• DIRECTIONS FOR THIS TASK: Only some lines are wanted: please transcribe exactly those from the one containing "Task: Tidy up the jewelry" through the end of the data, pictures excluded.

• TASK INPUTS:
════

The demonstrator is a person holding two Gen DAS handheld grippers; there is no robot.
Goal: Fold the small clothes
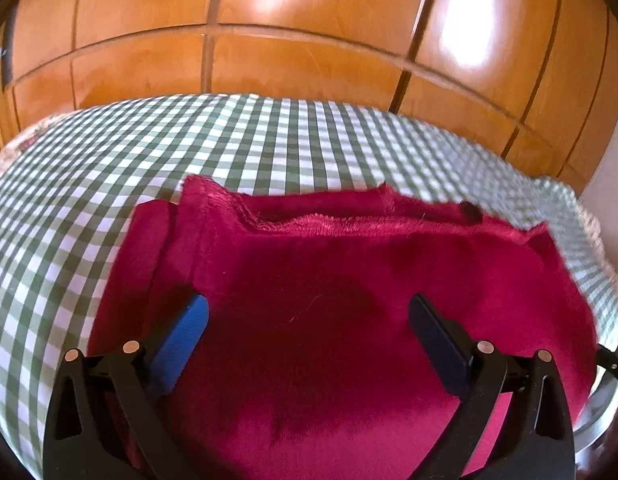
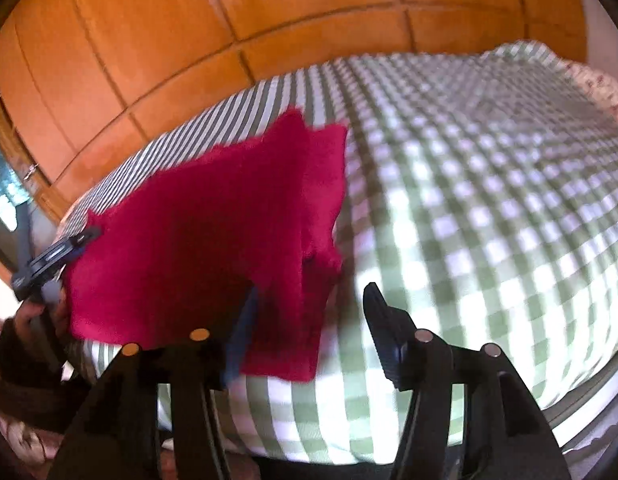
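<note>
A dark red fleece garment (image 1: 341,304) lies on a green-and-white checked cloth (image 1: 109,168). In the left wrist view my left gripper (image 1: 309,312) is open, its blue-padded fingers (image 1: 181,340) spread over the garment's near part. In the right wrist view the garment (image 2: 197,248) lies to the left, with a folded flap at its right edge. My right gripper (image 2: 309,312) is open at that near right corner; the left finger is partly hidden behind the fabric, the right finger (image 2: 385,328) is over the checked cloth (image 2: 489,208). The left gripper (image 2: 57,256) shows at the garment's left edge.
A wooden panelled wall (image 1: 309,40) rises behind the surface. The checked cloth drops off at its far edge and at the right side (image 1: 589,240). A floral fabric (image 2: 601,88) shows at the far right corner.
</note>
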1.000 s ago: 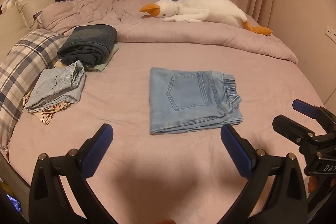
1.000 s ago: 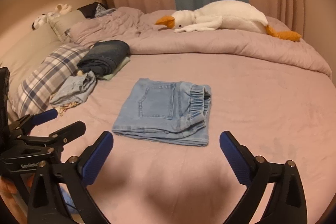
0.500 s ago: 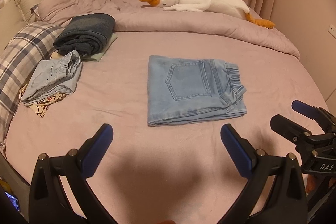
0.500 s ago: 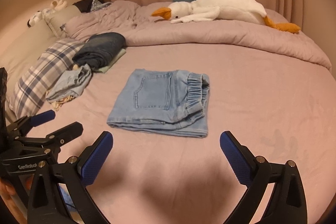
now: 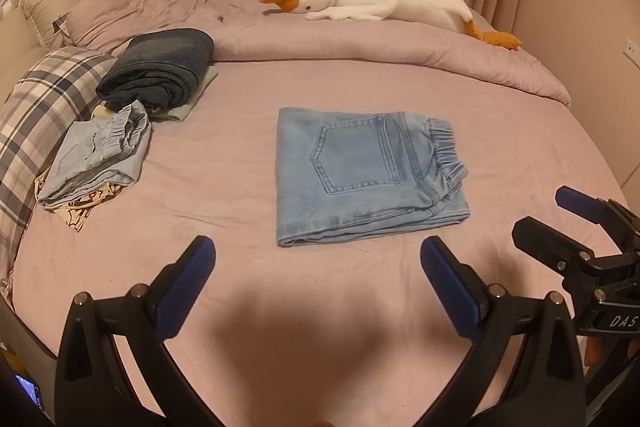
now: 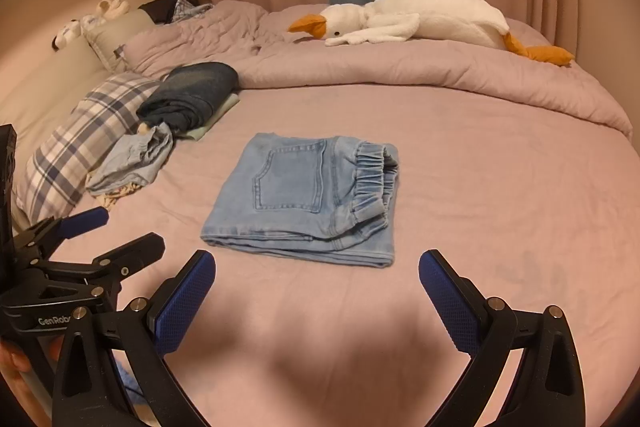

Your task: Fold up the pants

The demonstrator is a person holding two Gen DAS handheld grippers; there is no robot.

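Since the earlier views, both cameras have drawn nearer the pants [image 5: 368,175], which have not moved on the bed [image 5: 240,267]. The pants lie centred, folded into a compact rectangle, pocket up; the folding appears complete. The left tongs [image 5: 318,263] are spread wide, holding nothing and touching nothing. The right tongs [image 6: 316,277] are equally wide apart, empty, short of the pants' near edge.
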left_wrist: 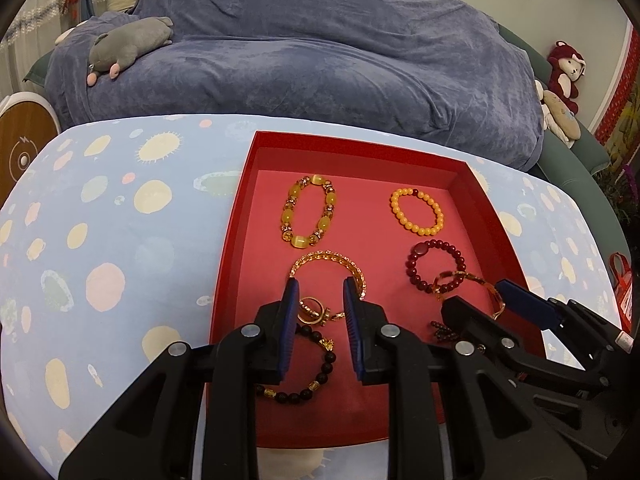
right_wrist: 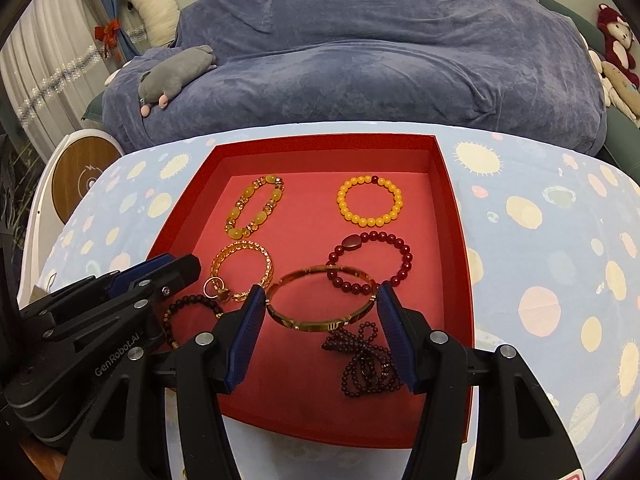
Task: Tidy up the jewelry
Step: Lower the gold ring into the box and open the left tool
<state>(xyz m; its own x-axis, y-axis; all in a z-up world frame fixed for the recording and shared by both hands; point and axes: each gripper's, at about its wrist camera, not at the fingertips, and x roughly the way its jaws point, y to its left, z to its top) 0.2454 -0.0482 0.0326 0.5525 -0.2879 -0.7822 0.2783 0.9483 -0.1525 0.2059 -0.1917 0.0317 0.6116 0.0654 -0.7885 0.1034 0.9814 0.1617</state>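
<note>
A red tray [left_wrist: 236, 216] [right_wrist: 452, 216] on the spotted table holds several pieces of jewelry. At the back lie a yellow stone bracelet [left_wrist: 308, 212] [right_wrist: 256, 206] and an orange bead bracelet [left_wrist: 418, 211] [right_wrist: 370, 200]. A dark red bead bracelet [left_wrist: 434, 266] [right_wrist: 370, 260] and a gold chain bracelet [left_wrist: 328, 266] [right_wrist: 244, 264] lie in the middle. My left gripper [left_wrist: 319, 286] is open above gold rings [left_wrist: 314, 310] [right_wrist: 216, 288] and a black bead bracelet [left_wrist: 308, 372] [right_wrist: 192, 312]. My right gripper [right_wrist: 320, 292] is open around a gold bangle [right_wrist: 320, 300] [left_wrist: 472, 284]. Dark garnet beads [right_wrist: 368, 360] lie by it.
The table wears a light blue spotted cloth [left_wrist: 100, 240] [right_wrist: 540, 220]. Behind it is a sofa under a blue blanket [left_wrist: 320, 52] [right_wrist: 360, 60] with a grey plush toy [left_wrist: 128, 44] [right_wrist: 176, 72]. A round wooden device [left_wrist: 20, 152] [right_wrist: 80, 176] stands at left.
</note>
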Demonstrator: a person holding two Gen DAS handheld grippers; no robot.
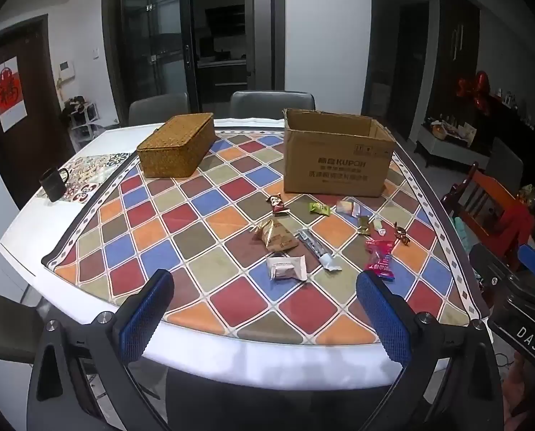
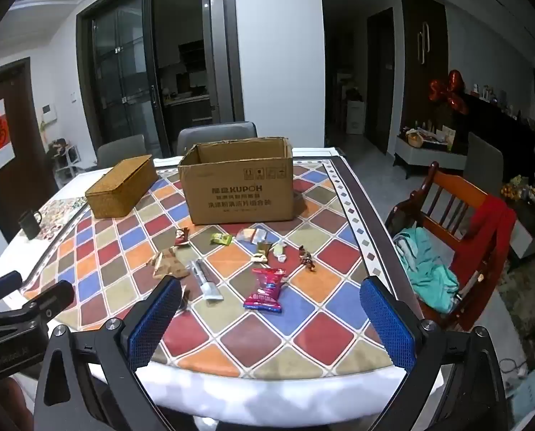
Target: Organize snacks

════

• RESULT:
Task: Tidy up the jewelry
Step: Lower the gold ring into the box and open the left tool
<state>(xyz m; its own x-axis, y-axis; all in a z-up world frame fixed for the recording and shared by both hands; point and axes: each gripper's, at about its wrist camera, not at the fingertips, and x roughly the way its jaws point, y to its left, z to its top) 0.2454 -0.0482 0.0326 0.5525 -0.2879 -0.7822 0.2783 0.9483 -0.1525 0.2059 -0.1917 0.0317 0.6116 0.0654 -0.7885 0.1034 0.9814 0.1617</state>
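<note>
A red tray [left_wrist: 236, 216] [right_wrist: 452, 216] on the spotted table holds several pieces of jewelry. At the back lie a yellow stone bracelet [left_wrist: 308, 212] [right_wrist: 256, 206] and an orange bead bracelet [left_wrist: 418, 211] [right_wrist: 370, 200]. A dark red bead bracelet [left_wrist: 434, 266] [right_wrist: 370, 260] and a gold chain bracelet [left_wrist: 328, 266] [right_wrist: 244, 264] lie in the middle. My left gripper [left_wrist: 319, 286] is open above gold rings [left_wrist: 314, 310] [right_wrist: 216, 288] and a black bead bracelet [left_wrist: 308, 372] [right_wrist: 192, 312]. My right gripper [right_wrist: 320, 292] is open around a gold bangle [right_wrist: 320, 300] [left_wrist: 472, 284]. Dark garnet beads [right_wrist: 368, 360] lie by it.
The table wears a light blue spotted cloth [left_wrist: 100, 240] [right_wrist: 540, 220]. Behind it is a sofa under a blue blanket [left_wrist: 320, 52] [right_wrist: 360, 60] with a grey plush toy [left_wrist: 128, 44] [right_wrist: 176, 72]. A round wooden device [left_wrist: 20, 152] [right_wrist: 80, 176] stands at left.
</note>
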Demonstrator: a person holding two Gen DAS handheld grippers; no robot.
Target: Organize snacks

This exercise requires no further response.